EXERCISE REQUIREMENTS =
Give back the lines below exactly, but do not include any pictures.

################

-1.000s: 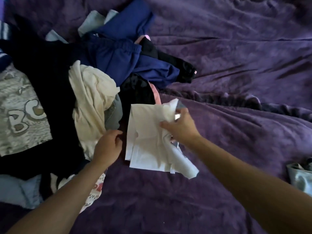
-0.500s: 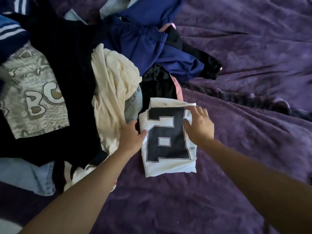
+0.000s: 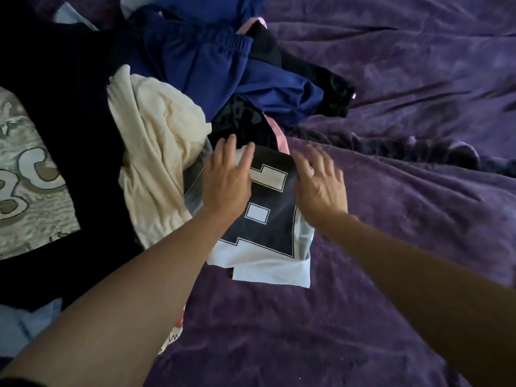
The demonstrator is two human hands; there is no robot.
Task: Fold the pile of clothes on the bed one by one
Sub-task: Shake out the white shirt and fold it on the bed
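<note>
A folded white shirt point(image 3: 268, 263) with a large black print is laid on the purple blanket point(image 3: 405, 196), touching the near edge of the pile of clothes point(image 3: 69, 93). It is pressed flat by both hands. The left hand point(image 3: 227, 177) is laid on its upper left part and the right hand point(image 3: 321, 182) on its upper right edge, with fingers straight and spread. A cream garment point(image 3: 159, 121) is seen just left of it.

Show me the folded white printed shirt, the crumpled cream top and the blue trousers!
Folded white printed shirt point(image 3: 265, 233): head view, black print.
Crumpled cream top point(image 3: 159, 129): head view, bunched middle.
Blue trousers point(image 3: 206, 62): head view, below waistband.
</note>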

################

TASK RESPONSE =
-1.000s: 
-0.500s: 
+0.000s: 
The demonstrator is two human hands; there is no robot.
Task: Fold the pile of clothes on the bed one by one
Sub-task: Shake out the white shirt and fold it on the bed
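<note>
A folded white shirt point(image 3: 268, 263) with a large black print is laid on the purple blanket point(image 3: 405, 196), touching the near edge of the pile of clothes point(image 3: 69, 93). It is pressed flat by both hands. The left hand point(image 3: 227, 177) is laid on its upper left part and the right hand point(image 3: 321, 182) on its upper right edge, with fingers straight and spread. A cream garment point(image 3: 159, 121) is seen just left of it.

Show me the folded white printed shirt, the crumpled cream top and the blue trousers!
Folded white printed shirt point(image 3: 265, 233): head view, black print.
Crumpled cream top point(image 3: 159, 129): head view, bunched middle.
Blue trousers point(image 3: 206, 62): head view, below waistband.
</note>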

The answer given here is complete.